Je dénonce, d’emblée, un semblant de conflit d’intérêts : Patrick Lagacé est un chum. Rien de particulier là-dedans, vous me direz. Et vous aurez raison : parce qu’il est un sacré bon Jack, Lagacé en a des tonnes, de chums. Dans tous les milieux. Celui de la police, notamment. Rien d’étonnant, ainsi donc, que les flics se confient à lui. Et puisqu’il est également bon journaliste, Lagacé écoute, fouille, jase, re-fouille et emmagasine de l’information, laquelle sera éventuellement utilisée, ou non.

Allumé, il comprend l’importance, voire la valeur ultime, de ses sources. Et protège leur identité, coûte que coûte. Parce qu’il en va, quand on y pense, d’un fondement même de la démocratie: celui de la séparation des pouvoirs. Du contrepoids. Du pouvoir médiatique qui assure l’imputabilité de l’action étatique. Dans une ère où l’opposition parlementaire fait autant craindre le gouvernement qu’un épouvantail à moineaux, disons que le média-chien-de-garde n’est pas de trop. Non? Vous vous rappelez du scandale des commandites? Bon. Et qui a sorti l’affaire ? Qui a fait connaître ce modus operandi qui existait depuis quelques années, déjà? Les partis d’opposition? Non. Le Sénat? Pas drôle. Celle qui détient le mandat d’assurer le contrôle des dépenses gouvernementales, soit la vérificatrice générale? Même pas. Même pas proche, en fait. La réponse: Daniel Leblanc, journaliste au Globe and Mail. Sans Leblanc et sa source, surnommée «ma chouette», possible, peut-être même probable, que le scandale serait passé sous le radar. Ceci, cela dit, au fort prix d’une pléiade de débats judiciaires. Comme disait Orwell: «à une époque de supercherie universelle, dire la vérité est un acte révolutionnaire».

***

J’enseigne, depuis plusieurs années, le droit constitutionnel canadien. La liberté de presse est, bien évidemment, au menu. À l’instar de l’ensemble des autres droits et libertés, celle-ci, on le sait notamment depuis l’arrêt Globe and Mail, n’est pas absolue. Cela dit, et compte tenu de son caractère fondamental à même un État de droit, les accros qui lui sont portés doivent être, par conséquent, drôlement bien justifiés. Dans le cas contraire, le juge revire habituellement la partie requérante comme une vulgaire crêpe. À juste titre, d’ailleurs.

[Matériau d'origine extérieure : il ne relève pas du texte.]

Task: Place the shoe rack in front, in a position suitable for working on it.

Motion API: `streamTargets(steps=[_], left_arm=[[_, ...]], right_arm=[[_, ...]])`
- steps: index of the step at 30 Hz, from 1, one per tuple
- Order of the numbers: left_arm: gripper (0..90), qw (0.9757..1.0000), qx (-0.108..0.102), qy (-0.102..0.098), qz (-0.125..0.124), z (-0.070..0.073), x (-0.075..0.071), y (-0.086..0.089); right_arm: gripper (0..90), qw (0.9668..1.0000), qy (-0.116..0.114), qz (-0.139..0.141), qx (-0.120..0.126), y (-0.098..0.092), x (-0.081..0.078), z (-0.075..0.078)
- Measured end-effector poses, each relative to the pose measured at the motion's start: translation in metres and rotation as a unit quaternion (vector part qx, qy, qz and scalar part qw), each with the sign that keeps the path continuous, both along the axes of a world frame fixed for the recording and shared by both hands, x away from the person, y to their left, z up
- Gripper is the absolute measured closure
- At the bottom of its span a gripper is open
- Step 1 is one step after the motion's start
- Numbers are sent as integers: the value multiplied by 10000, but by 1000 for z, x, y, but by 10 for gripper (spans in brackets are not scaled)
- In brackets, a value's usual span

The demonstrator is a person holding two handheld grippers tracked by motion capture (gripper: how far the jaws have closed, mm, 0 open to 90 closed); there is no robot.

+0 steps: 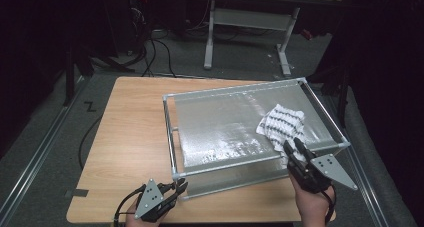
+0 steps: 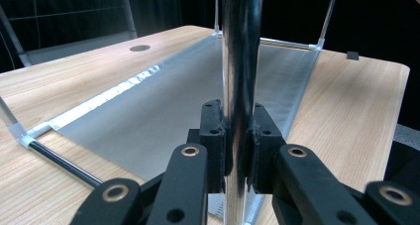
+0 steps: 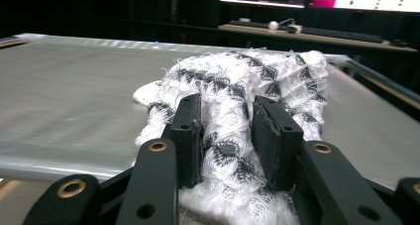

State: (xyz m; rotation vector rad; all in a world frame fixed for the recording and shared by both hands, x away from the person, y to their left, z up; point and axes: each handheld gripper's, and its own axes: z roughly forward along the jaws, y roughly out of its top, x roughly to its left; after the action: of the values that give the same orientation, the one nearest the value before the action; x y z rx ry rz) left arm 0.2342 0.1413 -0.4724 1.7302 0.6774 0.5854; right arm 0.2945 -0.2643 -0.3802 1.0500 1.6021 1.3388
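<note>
Broadly, a wooden table (image 1: pixel 125 137) is carrying a box-shaped frame (image 1: pixel 172 137) of shiny metal rods, which is sitting toward the table's right half, with a sheet of translucent silvery plastic (image 1: pixel 220 127) stretching across its top like a shelf. In the left gripper view a second sheet is lying low inside the frame, close to the tabletop. Beyond the table, the legs of a pale desk (image 1: pixel 245 22) are standing on a grey floor among dark cables.

On the upper sheet, toward its right near corner, a white cloth with a black zigzag pattern (image 1: pixel 281 123) is lying crumpled (its near edge is hanging over the front rod). The right gripper (image 1: pixel 294 152), held in a hand rising from the bottom edge of the high view, is reaching into that near edge. In the right gripper view the cloth (image 3: pixel 233 136) is bunching up between the two black jaws, which are standing partly closed with both pads pressing into the fabric, so the claw is gripping the cloth.

The left gripper (image 1: pixel 181 186) is sitting at the frame's near left corner. In the left gripper view its jaws are clamping tight on the upright corner rod (image 2: pixel 241 61), one pad on each side of the polished tube.
</note>
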Motion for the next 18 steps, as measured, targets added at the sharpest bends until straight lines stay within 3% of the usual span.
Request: streamTargets(steps=[10,18], left_arm=[[802,10000,3,2,-4,0,0,0],[801,10000,2,3,-9,0,0,0]], right_arm=[[647,9986,17,529,-93,41,-11,1],[646,9939,-10,1087,-188,84,-22,2]])
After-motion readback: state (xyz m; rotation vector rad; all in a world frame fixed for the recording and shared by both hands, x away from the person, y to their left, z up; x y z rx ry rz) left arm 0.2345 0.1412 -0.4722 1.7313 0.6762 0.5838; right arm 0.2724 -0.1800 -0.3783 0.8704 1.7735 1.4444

En l’absence de connaissance précise de ce qui fut effectivement plaidé par les flics, il est ainsi encore un peu tôt, à mon sens, pour prendre le mors aux dents. Attendons voir. Mais, chose certaine, ça regarde mal. Très mal. Autoriser, pendant plusieurs mois et à vingt-quatre (!) reprises, l’espionnage en règle d’un journaliste d’enquête semble relever du délire pur. Filtrer l’ensemble des appels entrants et sortants? Wow. Le faire suivre à coup de GPS? Bordel. Et pour quels motifs? Pas clair encore, mais disons que le mandat semblait assez large merci. De type partie de pêche classique. Celle que les tribunaux refusent d’ordinaire. Celle qui répugne à tout juriste qui se respecte.

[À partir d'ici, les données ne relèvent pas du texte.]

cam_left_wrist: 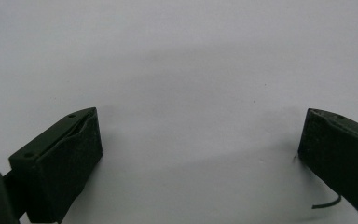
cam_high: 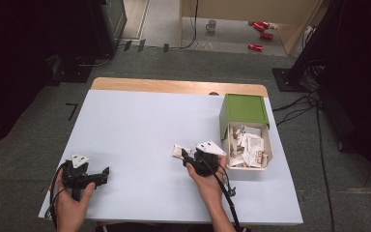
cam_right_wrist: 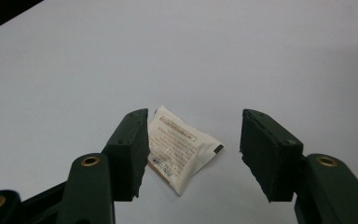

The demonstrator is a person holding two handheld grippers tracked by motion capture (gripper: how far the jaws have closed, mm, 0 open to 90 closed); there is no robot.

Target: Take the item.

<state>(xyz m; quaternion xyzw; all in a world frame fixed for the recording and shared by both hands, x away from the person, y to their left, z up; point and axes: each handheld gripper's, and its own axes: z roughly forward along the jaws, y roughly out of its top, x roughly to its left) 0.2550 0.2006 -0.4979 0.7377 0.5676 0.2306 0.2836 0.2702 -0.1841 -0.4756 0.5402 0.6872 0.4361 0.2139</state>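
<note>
The right gripper (cam_right_wrist: 193,156) is hanging with jaws apart over a small white sachet (cam_right_wrist: 182,149) lying on the worktop (cam_high: 140,130), just beside the box of sachets (cam_high: 248,145). The left gripper (cam_high: 107,172) is gaping wide over bare worktop.

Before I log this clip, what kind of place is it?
Probably a lab or studio set up for recording, not a home: a white-topped table on grey carpet, cables trailing over the floor, and dark equipment stands around it.

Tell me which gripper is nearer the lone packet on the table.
Right. The right gripper is open right over the packet; the left gripper sits far off by the table's near-left corner.
</note>
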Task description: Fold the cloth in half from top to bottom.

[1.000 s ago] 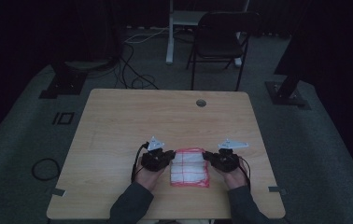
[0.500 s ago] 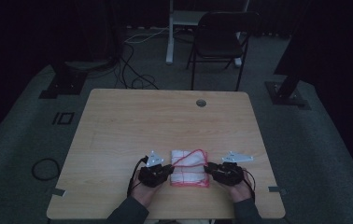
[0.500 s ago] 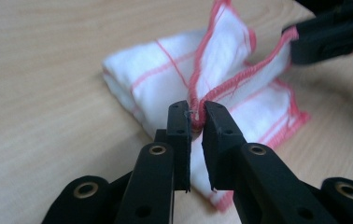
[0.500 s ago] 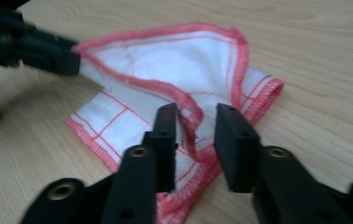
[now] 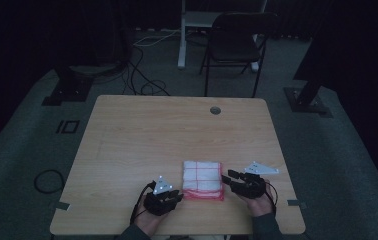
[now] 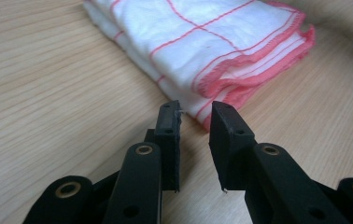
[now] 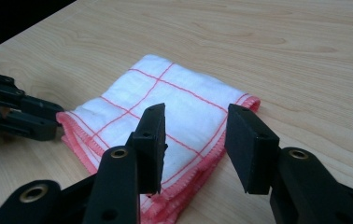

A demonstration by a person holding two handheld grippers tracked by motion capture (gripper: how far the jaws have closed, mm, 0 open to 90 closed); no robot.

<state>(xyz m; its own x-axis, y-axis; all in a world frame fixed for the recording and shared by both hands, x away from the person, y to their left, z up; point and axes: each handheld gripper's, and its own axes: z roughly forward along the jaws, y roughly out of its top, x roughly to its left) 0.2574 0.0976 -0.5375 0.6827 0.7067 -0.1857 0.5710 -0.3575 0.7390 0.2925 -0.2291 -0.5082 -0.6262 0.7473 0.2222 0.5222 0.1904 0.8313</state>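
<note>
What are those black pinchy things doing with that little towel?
A person sits at a wooden table with a black two-jaw gripper in each hand. Between them lies a white cloth with red lines and a red edge, folded into a small thick stack. The left gripper points at the cloth's corner and the right gripper hangs over the other side. Both have just been opening their jaws, and neither has anything pinched between them. The cloth lies free on the table.
</note>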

Plus grave, encore. L’affaire Lagacé témoigne visiblement d’une tendance lourde s’incrustant peu à peu et grugeant, subrepticement, l’État de droit. On se souvient des perquisitions récentes au domicile du journaliste Éric-Yvan Lemay. De la saisie de l’ordinateur de son collègue au Journal de Montréal, Michael Nguyen. Et la folie se poursuit à même le milieu scientifique: une entreprise a récemment obtenu une ordonnance de la Cour afin de forcer la sociologue Marie-Ève Maillé à révéler les noms des participants à une étude sur la détérioration du climat social. Comme écrirait Lagacé: WTF? 

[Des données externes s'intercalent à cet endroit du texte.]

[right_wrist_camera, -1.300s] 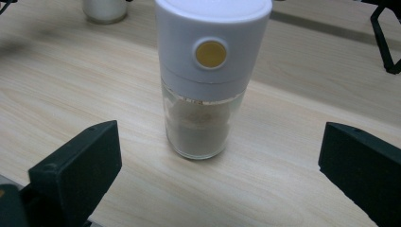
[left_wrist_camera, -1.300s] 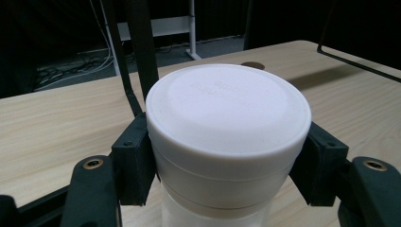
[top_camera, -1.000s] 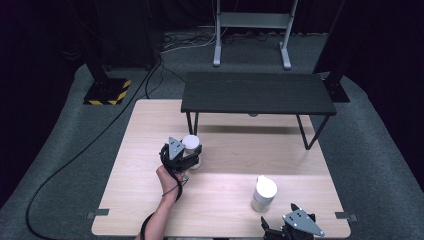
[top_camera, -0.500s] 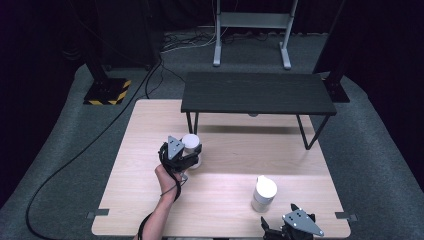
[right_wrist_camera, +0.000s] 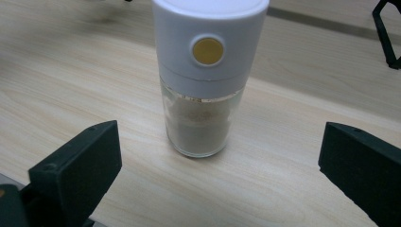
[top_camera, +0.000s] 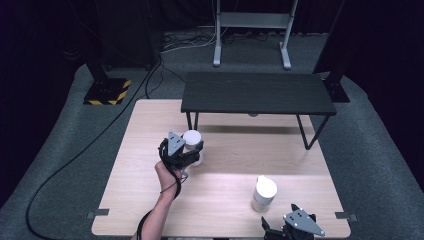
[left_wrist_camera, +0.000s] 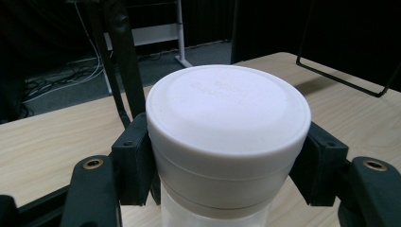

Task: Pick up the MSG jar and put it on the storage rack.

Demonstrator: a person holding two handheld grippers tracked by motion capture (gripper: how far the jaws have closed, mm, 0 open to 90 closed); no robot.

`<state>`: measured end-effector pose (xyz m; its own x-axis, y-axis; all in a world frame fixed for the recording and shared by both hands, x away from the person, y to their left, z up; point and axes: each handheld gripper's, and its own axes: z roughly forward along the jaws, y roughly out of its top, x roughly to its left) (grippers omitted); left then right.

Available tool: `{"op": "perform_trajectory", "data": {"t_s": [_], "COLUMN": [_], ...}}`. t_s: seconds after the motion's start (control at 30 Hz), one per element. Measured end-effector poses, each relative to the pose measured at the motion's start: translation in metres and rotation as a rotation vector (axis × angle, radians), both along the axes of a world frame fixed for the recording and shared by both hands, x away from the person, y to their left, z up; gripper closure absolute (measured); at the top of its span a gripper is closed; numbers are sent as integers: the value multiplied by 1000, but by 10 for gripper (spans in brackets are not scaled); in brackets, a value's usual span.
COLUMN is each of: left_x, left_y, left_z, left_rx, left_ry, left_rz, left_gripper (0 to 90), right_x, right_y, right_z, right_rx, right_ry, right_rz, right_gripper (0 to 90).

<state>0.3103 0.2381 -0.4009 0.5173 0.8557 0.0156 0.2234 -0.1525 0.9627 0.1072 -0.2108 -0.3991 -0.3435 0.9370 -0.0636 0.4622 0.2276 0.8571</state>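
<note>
In the high view, the left hand-held gripper (top_camera: 192, 151) is holding a white-capped jar (top_camera: 192, 141) near the middle of the desk (top_camera: 135, 150). The left gripper view is showing more: both black pads (left_wrist_camera: 136, 158) are pinching the jar just under its wide white lid. The right hand-held gripper (top_camera: 295, 226) is sitting at the bottom right, spread wide. Its view is showing a grinder (right_wrist_camera: 206, 75) with a yellow dot, standing untouched between its jaws.

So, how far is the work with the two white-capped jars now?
Done: the left gripper is shut on the white cap of one jar. In hand: that jar, held over the table. Left: the second jar stands untouched before the open right gripper. Where either jar should go I cannot tell.
</note>
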Motion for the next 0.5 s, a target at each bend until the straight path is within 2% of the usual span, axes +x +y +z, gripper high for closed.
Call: {"op": "perform_trajectory", "data": {"t_s": [0.5], "left_x": [1], "left_y": [2], "left_z": [16], "left_rx": [-6], "left_ry": [-10], "left_rz": [-19], "left_gripper": [340], "right_x": [0], "right_y": [0], "right_z": [2], "right_rx": [-1], "right_ry": [-4], "right_rz": [0], "right_gripper": [0]}}
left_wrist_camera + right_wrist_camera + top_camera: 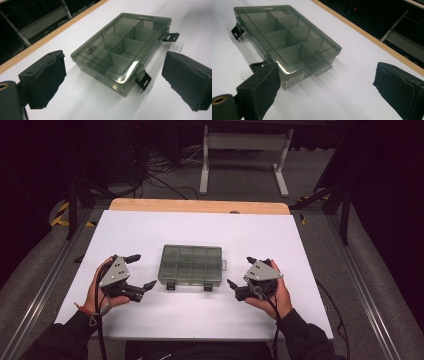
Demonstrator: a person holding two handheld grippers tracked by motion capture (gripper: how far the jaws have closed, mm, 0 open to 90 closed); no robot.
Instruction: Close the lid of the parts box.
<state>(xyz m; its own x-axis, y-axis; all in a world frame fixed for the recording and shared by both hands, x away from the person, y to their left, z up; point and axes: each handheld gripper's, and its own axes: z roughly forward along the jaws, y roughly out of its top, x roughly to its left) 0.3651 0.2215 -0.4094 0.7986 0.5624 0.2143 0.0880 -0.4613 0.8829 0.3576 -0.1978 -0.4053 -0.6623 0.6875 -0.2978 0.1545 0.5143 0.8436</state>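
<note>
— So, from the high view, where does the work stand?

— A smoky clear compartment box (190, 265) lies flat at the middle of the white surface (150, 227), lid down, its two black latches (171, 285) sticking out toward the person. The left tongs (141, 270) sit just left of it and the right tongs (241, 272) just right of it, each held in a hand, both spread wide and gripping nothing.

— And the left gripper view?

— Its two padded black jaws stand far apart with the box (122, 53) ahead between them, near but not touched. One latch (143, 81) hangs loose at the near corner and the other (171, 37) at the far end; both look already flipped off the lid.

— The right gripper view?

— Open tongs again. The box (287, 37) lies ahead and to the left, its near corner just beside one jaw, a small clear tab (321, 68) jutting from the end wall. The compartments look empty.

— What could go wrong from here?

— Probably the box sliding. It looks light and the surface smooth, so a push from one side alone could skate it away. The soft pads might also slip on the glossy lid, or a jaw could snag a dangling latch and twist the box round.
</note>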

En bref, Big Brother is now watching. Et ça risque de mal finir. Vraiment.

P.S.1: Patrick, finies, les discussions sur portable. Stp être attentif au prochain pigeon voyageur que tu croises.

P.S.2: SPVM, comme vous le savez apparemment, Lagacé est venu à mon chalet, cet été. Avoir su que vous étiez avec nous, j’aurais été plus poli à votre égard. Pardon.